Yes, that could be an option. But in that case, we must know the size of the array.

HI @dalejodc

The size of the array is not needed for using $elemMatch. It says at least one element, matching the condition. $elemMatch will be checked against each element of the array and if at least one matches that document matches the condition

Hi @Jesus_Javier_55985, thanks a lot for replying!

Yes, you are completely right. As you said: “The size of the array is not needed for using $elemMatch. It says at least one element, matching the condition.

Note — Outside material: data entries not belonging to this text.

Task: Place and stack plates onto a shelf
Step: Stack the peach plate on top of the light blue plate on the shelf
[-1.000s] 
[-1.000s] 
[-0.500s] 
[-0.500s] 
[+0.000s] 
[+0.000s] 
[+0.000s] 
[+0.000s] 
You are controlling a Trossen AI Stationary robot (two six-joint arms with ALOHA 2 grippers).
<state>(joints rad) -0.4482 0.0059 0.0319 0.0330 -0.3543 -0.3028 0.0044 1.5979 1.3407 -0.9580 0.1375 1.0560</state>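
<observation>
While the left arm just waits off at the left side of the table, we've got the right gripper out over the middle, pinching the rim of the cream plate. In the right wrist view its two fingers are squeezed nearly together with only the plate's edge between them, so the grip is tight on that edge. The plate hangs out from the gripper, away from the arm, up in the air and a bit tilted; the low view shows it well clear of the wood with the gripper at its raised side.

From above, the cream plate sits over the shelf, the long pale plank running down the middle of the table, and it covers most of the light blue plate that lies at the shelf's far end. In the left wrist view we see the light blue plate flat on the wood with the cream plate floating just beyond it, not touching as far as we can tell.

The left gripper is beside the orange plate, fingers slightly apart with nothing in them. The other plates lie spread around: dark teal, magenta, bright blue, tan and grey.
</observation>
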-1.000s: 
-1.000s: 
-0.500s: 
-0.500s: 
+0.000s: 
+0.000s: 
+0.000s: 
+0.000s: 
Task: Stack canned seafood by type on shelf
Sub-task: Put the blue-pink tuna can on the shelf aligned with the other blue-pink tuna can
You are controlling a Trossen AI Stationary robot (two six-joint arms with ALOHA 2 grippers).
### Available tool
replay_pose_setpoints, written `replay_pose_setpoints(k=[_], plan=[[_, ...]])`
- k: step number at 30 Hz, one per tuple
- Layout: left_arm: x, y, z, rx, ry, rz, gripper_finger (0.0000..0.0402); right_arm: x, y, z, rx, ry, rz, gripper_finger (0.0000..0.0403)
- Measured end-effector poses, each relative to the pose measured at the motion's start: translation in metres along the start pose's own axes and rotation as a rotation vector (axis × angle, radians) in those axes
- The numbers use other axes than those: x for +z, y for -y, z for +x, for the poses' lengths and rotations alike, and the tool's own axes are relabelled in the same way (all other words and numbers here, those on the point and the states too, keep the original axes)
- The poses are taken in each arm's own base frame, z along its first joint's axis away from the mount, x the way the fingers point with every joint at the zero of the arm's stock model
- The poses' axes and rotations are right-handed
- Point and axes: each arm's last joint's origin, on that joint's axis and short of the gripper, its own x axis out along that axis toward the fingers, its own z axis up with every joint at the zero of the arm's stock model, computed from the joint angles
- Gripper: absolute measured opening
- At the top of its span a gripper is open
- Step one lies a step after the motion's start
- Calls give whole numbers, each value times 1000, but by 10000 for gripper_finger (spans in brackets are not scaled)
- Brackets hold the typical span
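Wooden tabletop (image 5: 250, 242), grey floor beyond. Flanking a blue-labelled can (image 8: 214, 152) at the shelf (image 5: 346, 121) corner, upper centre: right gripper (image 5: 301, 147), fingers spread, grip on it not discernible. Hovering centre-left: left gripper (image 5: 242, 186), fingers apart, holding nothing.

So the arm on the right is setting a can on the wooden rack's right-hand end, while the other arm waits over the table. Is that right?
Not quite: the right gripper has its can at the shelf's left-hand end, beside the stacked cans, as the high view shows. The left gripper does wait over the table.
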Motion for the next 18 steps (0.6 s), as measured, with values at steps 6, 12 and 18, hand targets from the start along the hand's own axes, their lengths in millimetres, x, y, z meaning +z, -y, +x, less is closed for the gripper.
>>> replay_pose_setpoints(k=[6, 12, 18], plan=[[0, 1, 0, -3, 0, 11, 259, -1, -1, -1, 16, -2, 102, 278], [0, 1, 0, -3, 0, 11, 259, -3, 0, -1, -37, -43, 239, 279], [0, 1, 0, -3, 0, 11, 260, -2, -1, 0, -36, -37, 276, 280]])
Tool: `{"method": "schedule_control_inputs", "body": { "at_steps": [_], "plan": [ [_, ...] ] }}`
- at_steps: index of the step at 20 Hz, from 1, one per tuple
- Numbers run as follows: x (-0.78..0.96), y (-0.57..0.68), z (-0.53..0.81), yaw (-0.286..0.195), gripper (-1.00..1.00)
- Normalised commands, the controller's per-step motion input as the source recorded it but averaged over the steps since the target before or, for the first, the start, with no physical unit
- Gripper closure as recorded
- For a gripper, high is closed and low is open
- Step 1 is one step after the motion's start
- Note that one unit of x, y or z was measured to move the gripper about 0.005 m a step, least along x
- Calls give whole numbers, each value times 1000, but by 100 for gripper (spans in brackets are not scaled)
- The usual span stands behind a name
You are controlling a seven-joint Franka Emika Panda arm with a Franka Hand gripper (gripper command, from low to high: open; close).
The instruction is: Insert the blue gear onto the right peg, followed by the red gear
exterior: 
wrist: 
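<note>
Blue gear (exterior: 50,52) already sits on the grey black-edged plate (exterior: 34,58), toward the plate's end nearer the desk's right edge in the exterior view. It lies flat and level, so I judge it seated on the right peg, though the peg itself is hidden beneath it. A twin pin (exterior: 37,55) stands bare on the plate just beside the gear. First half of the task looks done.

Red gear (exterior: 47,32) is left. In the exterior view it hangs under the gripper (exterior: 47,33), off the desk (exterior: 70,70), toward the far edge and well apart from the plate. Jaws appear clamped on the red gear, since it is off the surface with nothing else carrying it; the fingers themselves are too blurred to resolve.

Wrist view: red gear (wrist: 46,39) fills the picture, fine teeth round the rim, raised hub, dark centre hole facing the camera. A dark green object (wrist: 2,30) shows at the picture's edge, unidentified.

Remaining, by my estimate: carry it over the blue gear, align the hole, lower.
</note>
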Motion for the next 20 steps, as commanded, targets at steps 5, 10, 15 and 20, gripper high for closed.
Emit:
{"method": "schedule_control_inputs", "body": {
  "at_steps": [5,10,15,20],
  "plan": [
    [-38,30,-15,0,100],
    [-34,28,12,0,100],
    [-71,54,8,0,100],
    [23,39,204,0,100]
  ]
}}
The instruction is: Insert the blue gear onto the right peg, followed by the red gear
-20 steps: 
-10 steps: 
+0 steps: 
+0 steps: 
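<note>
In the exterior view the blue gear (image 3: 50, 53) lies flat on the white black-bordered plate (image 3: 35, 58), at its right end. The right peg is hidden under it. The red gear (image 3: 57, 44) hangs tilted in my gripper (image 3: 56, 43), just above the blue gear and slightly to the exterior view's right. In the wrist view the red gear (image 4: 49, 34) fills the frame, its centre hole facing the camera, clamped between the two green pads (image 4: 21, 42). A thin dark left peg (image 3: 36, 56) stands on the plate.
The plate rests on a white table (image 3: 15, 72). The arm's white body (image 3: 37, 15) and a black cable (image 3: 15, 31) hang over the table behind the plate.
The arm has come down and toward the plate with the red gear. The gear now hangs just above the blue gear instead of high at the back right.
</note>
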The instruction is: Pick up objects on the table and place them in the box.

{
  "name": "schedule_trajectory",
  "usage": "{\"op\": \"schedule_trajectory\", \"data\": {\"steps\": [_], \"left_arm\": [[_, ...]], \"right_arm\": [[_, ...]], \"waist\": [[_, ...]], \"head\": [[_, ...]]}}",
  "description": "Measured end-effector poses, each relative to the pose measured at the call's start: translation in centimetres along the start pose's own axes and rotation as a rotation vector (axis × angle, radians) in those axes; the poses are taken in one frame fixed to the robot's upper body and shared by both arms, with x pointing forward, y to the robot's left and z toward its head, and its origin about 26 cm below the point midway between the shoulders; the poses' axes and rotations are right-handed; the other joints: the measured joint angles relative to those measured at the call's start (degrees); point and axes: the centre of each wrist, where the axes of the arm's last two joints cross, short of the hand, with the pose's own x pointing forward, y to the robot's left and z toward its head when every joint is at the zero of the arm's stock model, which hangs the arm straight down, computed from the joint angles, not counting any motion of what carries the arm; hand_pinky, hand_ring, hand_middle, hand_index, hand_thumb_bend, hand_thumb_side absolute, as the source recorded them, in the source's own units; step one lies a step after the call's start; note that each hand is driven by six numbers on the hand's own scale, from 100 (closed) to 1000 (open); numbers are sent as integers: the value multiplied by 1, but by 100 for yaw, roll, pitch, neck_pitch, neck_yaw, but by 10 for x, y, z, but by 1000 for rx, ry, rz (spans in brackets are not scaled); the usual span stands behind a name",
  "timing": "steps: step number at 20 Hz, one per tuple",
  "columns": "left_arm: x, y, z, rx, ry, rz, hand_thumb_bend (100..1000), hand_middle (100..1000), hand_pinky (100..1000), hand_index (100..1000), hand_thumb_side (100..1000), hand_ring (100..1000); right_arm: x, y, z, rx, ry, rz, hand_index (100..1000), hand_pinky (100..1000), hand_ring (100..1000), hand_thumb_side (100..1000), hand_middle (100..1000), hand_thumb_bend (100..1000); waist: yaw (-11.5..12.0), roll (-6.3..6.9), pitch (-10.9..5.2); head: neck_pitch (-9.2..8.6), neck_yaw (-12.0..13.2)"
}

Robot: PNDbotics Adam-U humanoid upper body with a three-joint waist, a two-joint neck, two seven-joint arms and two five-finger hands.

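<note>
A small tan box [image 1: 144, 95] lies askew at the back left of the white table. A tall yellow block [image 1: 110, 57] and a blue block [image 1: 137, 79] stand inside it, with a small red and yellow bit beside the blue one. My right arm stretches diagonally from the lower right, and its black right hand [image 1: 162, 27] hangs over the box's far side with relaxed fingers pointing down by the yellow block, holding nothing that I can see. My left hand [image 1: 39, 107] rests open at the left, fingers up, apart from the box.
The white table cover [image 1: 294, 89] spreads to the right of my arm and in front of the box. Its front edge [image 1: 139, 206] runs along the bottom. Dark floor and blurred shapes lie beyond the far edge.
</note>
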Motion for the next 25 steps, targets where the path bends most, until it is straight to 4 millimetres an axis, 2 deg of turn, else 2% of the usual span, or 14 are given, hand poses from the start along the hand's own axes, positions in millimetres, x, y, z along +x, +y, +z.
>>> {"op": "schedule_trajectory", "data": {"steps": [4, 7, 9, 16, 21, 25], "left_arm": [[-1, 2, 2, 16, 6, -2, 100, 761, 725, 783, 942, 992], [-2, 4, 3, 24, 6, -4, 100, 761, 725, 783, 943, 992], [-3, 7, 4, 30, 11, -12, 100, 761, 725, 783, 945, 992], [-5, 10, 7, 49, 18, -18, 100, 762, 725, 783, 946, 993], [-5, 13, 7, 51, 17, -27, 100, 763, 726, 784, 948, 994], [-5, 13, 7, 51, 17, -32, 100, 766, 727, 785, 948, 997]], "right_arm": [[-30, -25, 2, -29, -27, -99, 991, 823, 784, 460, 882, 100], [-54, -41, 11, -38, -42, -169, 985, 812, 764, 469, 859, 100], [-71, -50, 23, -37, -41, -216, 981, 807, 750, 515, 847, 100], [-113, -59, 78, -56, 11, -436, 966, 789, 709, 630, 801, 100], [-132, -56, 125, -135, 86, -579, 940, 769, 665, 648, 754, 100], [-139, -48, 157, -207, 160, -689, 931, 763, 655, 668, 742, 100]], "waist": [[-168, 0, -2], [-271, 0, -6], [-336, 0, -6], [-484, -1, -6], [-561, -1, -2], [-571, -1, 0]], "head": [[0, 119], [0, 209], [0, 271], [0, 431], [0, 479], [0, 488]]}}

But in this case, I was experimenting a variation for the problem. I was looking for match every single element in the array, not “at least one” item.

Regards!

Hi @dalejodc

I see what you mean now. Well, I have thought about it and an alternative would be to use negative logic, I mean, look for a document not matching the opposite expression. Let’s explain a bit better :slight_smile:, look for all document that don´t have any element matching the condition and then negate it. But I haven´t been able to find the proper combination, for example I can not use {results:{$not:{$elemMatch:{$lt:70,$gte:80}}}} because no element can be at the same time lees than and greater than, other alternative is removing $elemMatch, but it doesn´t work either , because in that case we look for array that
has at least one element doesn not match.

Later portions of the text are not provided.